BR: Geek is getting sort of increasingly hard to define, and that’s largely due to the numbers of geeks consistently growing. It’s hard to create, or stick to, a hard definition of what Geek is, because it’s constantly churning and roiling as new geeky things become beloved and obsessed over. Basically – if you treat pop culture with reverence, in the same way that Batman reveres the concept of justice, you’re a geek.
Trivia is simply stuff that you probably shouldn’t know, but you do knowbecause you care so much about whatever your geeky pursuit may be, and you’ve somehow absorbed the knowledge behind it.
CW: A geek is someone intensely interested in any something. You can enjoy watching Star Wars, but once you get to the point where you’re going out of your way to discover the names of the other bounty hunters in Empire, you’ve drifted into geek territory.
We cover everything from the more traditional sci-fi and fantasy aspects of geekdom to movies, music, gaming, internet trends, books, science and more. Pretty much, if it’s something we’re into, it’s fair game for questions.
EI!: What’s the process for coming up with questions? How much time do you put in before each event?
BR: Cort and I come up with the questions the Saturday/Sunday before the upcoming event, and for my part, it consists basically of putting on some music, sitting in front of the computer, and letting my brain just wander. A topic will pop into my head eventually, and at that point, it’s just a matter of asking myself what random facts I know about that topic, and then forming it into an amusing question.

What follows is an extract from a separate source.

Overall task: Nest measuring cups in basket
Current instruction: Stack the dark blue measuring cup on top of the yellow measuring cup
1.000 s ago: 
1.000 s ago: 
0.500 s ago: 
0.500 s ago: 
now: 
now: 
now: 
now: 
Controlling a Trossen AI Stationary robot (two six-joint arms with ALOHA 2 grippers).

CW: I typically stare at my bookshelf and DVD shelf and trawl Reddit looking for something to spark in my head. We try to steer away from questions that are too obvious, but also from questions that are impossibly hard. We know we’ve hit that “just right” sweet spot when we there’s an audible “oooo” after we ask the question.
EI!: What do you think makes a good trivia night host?
CW: I think the key is remembering to keep it entertaining. Most of the 200+ people in the room won’t win anything and a lot of those won’t even come close. The idea is to give those people a reason to come back every two weeks regardless. If they’re laughing and having fun, they’ll forgive the fact that they’ve never even come close to the top three.
BR: A sense of humor, and patience. Someone in the crowd is going to want to claw at your questions, revealing a mistake or a loophole that will let them score that one extra point that might put them over the top and get them a spot in the top 3. You’ve also gotta admit when you’ve goofed up, so humility comes into play as well, as does an ability to be self-deprecating.
EI!: I love trivia, but I can’t explain why. What, in your opinions, makes trivia so appealing?
CW: It’s validating that something you spent so much of your time learning is valuable after all. Sure, it won’t get you a college degree or a good job, but it might get you some really cool comics or a t-shirt.
BR: I think its appealing because it’s a way to turn a bunch of otherwise useless knowledge rattling around your brain into a reason to celebrate. For a lot of competitors, they never really got into sports as kids. Trivia nights are a way to scratch that competitive itch while using a completely different set of tools. Knowing the difference between a Cardassian and an Andorian MEANS something here, and my proficiency at setting someone on fire with a dragon punch in Street Fighter will earn me a theaterful of cheers.
AM: I also think that, at our event in particular, sharing your trivia knowledge is a means of self-identifying yourself as belonging to a community of like-minded individuals. At each event, I look out on the audience and see rival teams and complete strangers joking, laughing, and bonding over their shared love of these ridiculous bits of pop culture knowledge. That’s pretty special.
EI!: Some people hate trivia. Who’s right?
BR: Those people are weird, and I distrust them.
Geek Trivia happens every other Tuesday from 7-9pm at the Kennedy School in Portland, OR. Show up early to get a seat. It’s free.